■ **What needs to be done**: Print the listing in full, exactly as it stands.

■ **Source data**:
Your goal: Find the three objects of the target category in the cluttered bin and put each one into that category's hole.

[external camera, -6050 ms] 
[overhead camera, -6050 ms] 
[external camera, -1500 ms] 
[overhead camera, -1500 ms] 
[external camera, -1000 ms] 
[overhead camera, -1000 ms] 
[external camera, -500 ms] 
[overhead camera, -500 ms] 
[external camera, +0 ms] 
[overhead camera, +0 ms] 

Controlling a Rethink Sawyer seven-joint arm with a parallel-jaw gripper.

■ **Output below**:
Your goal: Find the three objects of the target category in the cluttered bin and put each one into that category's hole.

[external camera, -6050 ms] 
[overhead camera, -6050 ms] 
[external camera, -1500 ms] 
[overhead camera, -1500 ms] 
[external camera, -1000 ms] 
[overhead camera, -1000 ms] 
[external camera, -500 ms] 
[overhead camera, -500 ms] 
[external camera, +0 ms] 
[overhead camera, +0 ms] 

Controlling a Rethink Sawyer seven-joint arm with a parallel-jaw gripper.

No further output is expected.